Le contrôle des flux de populations

L’usage du passeport se développe à partir du XVe siècle en France, mais également dans le Saint-Empire ou en Suisse, en remplacement des sauf-conduits qui, au Moyen Âge, étaient délivrés à des groupes de voyageurs (émissaires royaux, marchands, etc.) par leurs autorités pour garantir leurs droits lors de leurs déplacements.

En témoigne d’ailleurs l’apparition en 1420 du mot passeport dans la langue française. Le document, auparavant délivré à des groupes, se transforme petit à petit. Dans le courant du XIXe siècle, il est remis à des individus, ou du moins à des membres d’une même famille circulant ensemble.

Il s’agit pour les États non seulement de faciliter, mais aussi de limiter les mobilités de certains.
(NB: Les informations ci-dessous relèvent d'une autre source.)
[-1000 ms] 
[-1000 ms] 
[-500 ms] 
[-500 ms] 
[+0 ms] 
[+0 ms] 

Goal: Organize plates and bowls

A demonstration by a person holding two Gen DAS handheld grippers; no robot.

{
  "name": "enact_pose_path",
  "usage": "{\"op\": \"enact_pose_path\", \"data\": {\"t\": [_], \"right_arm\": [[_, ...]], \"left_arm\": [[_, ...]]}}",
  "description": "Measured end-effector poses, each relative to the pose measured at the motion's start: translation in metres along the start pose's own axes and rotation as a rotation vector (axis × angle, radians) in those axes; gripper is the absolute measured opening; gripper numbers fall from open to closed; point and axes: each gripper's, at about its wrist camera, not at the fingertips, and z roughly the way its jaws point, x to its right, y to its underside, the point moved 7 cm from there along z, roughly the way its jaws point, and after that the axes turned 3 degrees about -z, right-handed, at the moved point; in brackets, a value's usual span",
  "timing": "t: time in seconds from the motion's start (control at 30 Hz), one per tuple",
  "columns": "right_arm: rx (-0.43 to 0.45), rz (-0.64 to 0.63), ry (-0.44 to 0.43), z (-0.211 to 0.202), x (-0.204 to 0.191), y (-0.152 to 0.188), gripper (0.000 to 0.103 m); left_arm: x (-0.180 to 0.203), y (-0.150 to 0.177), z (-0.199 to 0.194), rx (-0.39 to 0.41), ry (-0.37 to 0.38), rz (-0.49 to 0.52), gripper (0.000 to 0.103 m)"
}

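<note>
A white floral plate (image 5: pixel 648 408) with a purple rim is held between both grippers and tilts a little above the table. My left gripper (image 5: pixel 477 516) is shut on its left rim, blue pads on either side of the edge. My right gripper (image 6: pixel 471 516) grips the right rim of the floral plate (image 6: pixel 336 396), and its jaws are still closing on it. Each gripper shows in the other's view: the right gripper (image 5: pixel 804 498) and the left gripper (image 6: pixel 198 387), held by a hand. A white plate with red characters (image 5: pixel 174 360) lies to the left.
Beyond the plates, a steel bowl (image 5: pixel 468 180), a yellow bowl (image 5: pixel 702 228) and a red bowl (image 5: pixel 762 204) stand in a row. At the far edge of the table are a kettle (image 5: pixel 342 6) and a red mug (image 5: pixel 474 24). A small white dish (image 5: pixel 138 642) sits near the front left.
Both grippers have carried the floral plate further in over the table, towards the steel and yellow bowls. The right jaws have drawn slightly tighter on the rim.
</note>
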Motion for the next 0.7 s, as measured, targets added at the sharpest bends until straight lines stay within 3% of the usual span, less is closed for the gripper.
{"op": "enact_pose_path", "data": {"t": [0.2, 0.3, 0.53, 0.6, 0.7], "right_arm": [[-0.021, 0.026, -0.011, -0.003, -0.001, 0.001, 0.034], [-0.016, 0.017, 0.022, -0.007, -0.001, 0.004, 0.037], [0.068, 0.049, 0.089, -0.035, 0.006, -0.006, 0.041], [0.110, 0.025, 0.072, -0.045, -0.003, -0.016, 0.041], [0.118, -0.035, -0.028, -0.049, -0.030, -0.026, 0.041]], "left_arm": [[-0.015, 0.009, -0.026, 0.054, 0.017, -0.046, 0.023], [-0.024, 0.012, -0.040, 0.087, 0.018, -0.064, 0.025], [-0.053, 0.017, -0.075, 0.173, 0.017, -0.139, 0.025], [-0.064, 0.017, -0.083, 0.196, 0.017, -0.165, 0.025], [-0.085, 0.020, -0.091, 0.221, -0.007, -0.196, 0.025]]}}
Si l’arrivée trop importante d’indigents dans une région ou une ville fait toujours peur aux autorités de celle-ci, les départs de soldats et de marins, ou encore d’artisans et d’ouvriers, inquiètent tout autant – par crainte des désertions dans le premier cas, de la perte d’une main-d’œuvre éventuellement spécialisée dans le second.

Pour les États du XIXe siècle, il est essentiel, au moyen des passeports, d’« étreindre » leur population, pour reprendre les termes de l’historien américain John Torpey dans son ouvrage publié en français en 2000 sous le titre L’Invention du passeport. États, citoyenneté et surveillance. Cette « étreinte » vise à affirmer la souveraineté de l’État sur le territoire national ; à en permettre la défense par la conscription ; à percevoir…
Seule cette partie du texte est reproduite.